I know- I wish I could excuse another...

-Angela


----------



## SoBeIt (Mar 28, 2008)

Thanks Angela! Timing is perfect, DS will be 1 in a week and I'd been procrastinating...
There is an "oversize" charge of about $27 for shipping...still a deal!


----------



## azmomtoone (Aug 30, 2008)

Quote:


Originally Posted by *SoBeIt* 
Thanks Angela! Timing is perfect, DS will be 1 in a week and I'd been procrastinating...
There is an "oversize" charge of about $27 for shipping...still a deal!

*just want to recommend looking into something that will allow you to rearface longer. Just turned 1 is so young and weak yet for forward facing!


----------



## bobandjess99 (Aug 1, 2005)

Quote:


Originally Posted by *SoBeIt* 
Thanks Angela! Timing is perfect, DS will be 1 in a week and I'd been procrastinating...
There is an "oversize" charge of about $27 for shipping...still a deal!

just wanted to jump in to say that amazing as it is, the safeguard is absolutely not an appropriate seat for a 1 year old!!!!! children need to stay rearfacing until 35 pounds, which is hopefully 3-4 years old! the safeguard seat is a great seat for a FORWARD facing child, ages 3 and up!!!!!
If you need to get a convertible seat, there are a lot of good ones out there to keep your child rearfacing for a couple more years!


----------



## alegna (Jan 14, 2003)

Quote:


Originally Posted by *SoBeIt* 
Thanks Angela! Timing is perfect, DS will be 1 in a week and I'd been procrastinating...
There is an "oversize" charge of about $27 for shipping...still a deal!
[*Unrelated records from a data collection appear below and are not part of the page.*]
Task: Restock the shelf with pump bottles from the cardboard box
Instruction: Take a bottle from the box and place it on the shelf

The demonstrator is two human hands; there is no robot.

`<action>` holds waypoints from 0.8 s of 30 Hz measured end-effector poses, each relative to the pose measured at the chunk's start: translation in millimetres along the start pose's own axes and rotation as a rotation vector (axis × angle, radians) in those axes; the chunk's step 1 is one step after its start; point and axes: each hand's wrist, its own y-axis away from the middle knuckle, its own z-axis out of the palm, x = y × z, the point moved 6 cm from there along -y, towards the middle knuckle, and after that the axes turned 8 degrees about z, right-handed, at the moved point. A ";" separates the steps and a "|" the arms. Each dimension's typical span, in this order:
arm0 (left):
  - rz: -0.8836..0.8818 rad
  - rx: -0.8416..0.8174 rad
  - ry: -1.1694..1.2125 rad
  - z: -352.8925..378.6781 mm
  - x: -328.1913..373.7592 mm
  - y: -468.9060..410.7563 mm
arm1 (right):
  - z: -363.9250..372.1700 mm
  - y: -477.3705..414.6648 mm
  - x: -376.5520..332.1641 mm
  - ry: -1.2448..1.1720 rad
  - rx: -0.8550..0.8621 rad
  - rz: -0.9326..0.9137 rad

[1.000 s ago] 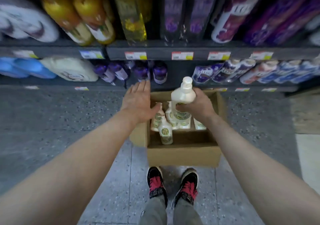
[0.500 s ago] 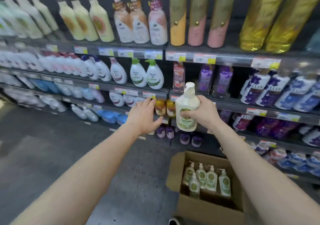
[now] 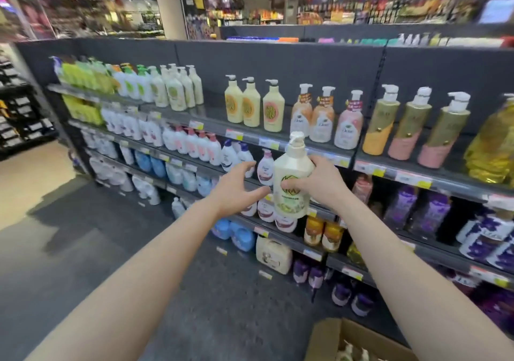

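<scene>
A cream pump bottle [image 3: 290, 177] with a green round label is held upright in front of the shelving, and my right hand [image 3: 322, 184] grips its right side. Just left of the bottle, my left hand [image 3: 239, 186] hovers with fingers spread, holding nothing. The cardboard box [image 3: 353, 338] sits on the floor at the bottom right edge of the view; a few pump tops show inside it. On the top shelf [image 3: 211, 122], a bare stretch lies between a group of similar cream bottles [image 3: 180, 88] and three yellow bottles [image 3: 254, 104].
The shelving unit runs from left to right, packed with pump bottles and refill packs on several levels. The grey floor [image 3: 83, 249] spreads out to the left. A dark rack [image 3: 22, 115] stands at the far left. More store aisles lie behind the unit.
The view has risen from the box on the floor to the upper shelves. My right hand has lifted the bottle out of the box to shelf height, and my left hand has come up beside it.
</scene>
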 end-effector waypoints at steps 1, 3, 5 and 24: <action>0.009 -0.006 -0.004 -13.7 -13.3 -2.3 | 14.7 -3.9 -13.8 -0.004 0.002 -0.009; 0.026 -0.016 -0.022 -41.0 -42.1 -7.1 | 43.4 -13.9 -37.3 -0.020 0.009 -0.007; 0.025 -0.010 -0.004 -67.5 -72.2 -11.1 | 70.3 -26.5 -57.2 -0.029 0.030 0.000; -0.037 0.028 0.022 -192.5 -277.5 -146.7 | 223.4 -228.0 -168.9 -0.109 0.024 -0.028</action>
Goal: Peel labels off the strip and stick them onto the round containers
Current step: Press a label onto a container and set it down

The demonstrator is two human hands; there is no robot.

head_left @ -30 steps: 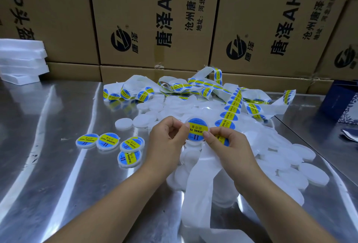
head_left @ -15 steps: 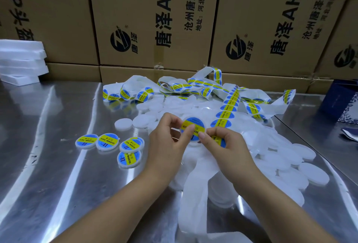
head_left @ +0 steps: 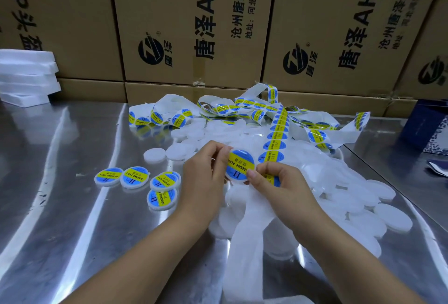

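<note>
Between both hands' grip (head_left: pixel 244 170), labelled container (head_left: pixel 238 166) sits pinched.

Materials and finishes around the hands

Table (head_left: pixel 72 219): polished sheet metal, mirror-bright, under both hands. Round containers (head_left: pixel 392 217): matt white plastic, heaped right of the right hand (head_left: pixel 278 185). Label strip (head_left: pixel 275 139): glossy printed blue-yellow stickers on smooth white backing paper, beyond the hands. Boxes (head_left: pixel 189 25): matt brown cardboard behind. Left hand (head_left: pixel 206 173): holds a glossy-labelled container (head_left: pixel 240 165).
</note>
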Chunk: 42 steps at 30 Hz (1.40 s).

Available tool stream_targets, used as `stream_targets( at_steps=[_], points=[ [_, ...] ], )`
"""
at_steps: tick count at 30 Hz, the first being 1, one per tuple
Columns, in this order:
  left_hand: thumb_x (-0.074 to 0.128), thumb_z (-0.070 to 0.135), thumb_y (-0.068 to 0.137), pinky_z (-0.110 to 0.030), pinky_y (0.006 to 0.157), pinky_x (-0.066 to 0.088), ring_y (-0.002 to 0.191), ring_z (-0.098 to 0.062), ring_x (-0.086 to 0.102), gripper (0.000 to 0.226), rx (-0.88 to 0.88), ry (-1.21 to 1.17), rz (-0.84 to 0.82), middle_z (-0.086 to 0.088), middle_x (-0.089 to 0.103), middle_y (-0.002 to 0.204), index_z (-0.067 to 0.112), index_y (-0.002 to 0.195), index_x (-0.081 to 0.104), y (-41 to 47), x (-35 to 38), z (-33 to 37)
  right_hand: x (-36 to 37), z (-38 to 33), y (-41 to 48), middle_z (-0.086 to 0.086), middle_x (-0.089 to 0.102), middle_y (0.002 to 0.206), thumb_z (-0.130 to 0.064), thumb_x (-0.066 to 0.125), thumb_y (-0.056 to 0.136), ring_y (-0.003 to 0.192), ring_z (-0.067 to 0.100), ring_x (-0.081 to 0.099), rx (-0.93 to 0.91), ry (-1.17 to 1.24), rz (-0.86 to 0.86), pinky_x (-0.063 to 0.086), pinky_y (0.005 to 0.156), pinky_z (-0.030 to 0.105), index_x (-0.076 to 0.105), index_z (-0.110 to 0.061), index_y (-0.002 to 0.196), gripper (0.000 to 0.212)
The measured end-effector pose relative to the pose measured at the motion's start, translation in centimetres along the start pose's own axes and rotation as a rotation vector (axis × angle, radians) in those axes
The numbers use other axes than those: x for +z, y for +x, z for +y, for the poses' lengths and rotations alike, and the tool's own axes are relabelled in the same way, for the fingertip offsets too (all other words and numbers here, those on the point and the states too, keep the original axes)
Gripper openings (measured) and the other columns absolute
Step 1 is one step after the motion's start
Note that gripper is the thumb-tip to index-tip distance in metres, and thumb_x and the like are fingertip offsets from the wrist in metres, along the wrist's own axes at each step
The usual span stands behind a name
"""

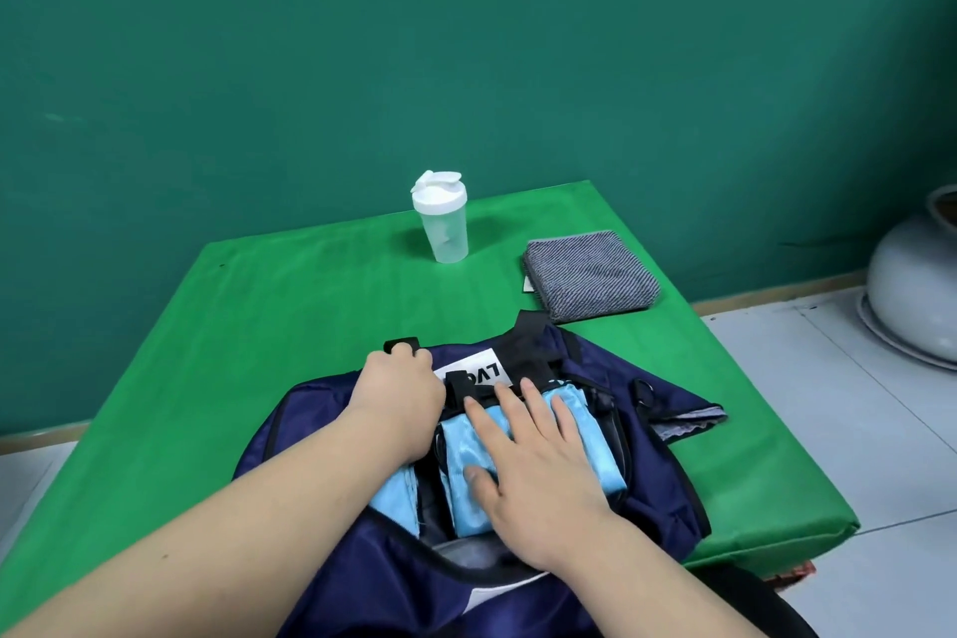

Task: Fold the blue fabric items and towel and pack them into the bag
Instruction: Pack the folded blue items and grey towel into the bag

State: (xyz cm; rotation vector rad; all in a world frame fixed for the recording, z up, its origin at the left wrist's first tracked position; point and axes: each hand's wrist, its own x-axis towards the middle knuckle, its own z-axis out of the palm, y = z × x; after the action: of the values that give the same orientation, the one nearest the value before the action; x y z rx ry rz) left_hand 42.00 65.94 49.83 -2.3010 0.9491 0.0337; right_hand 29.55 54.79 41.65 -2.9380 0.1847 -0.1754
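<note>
Already the folded light-blue satin fabric (595, 435) lies inside the open navy-blue duffel bag (657, 508), with a second light-blue piece (396, 500) tucked in to its left. The right grip (538, 471) is released, its fingers flat on the satin, pressing it down. The left grip (401, 391) is clenched on the bag's far rim by a black strap, holding the mouth open. So the blue items look folded and packed. The folded grey ribbed towel (593, 275) is not yet in the bag and sits by the right edge of the green-covered counter (290, 306), towards the far right corner.

The satin's long axis seems to run from the near edge towards the far edge, leaning right, roughly along the bag. The towel's sides lie parallel to the right edge. A translucent shaker bottle with a white lid (443, 223) stands upright near the far edge.
</note>
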Motion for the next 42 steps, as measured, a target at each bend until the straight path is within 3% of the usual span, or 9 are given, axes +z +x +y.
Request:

Ack! No! As mentioned, it's not an appropriate seat for your child. At 1 your child should be rear facing for a LONG time to come.

-Angela


----------



## Peony (Nov 27, 2003)

Sigh, I saw that sale yesterday. I wish I didn't have so many regents then I
could have an excuse to buy one.


----------



## DahliaRW (Apr 16, 2005)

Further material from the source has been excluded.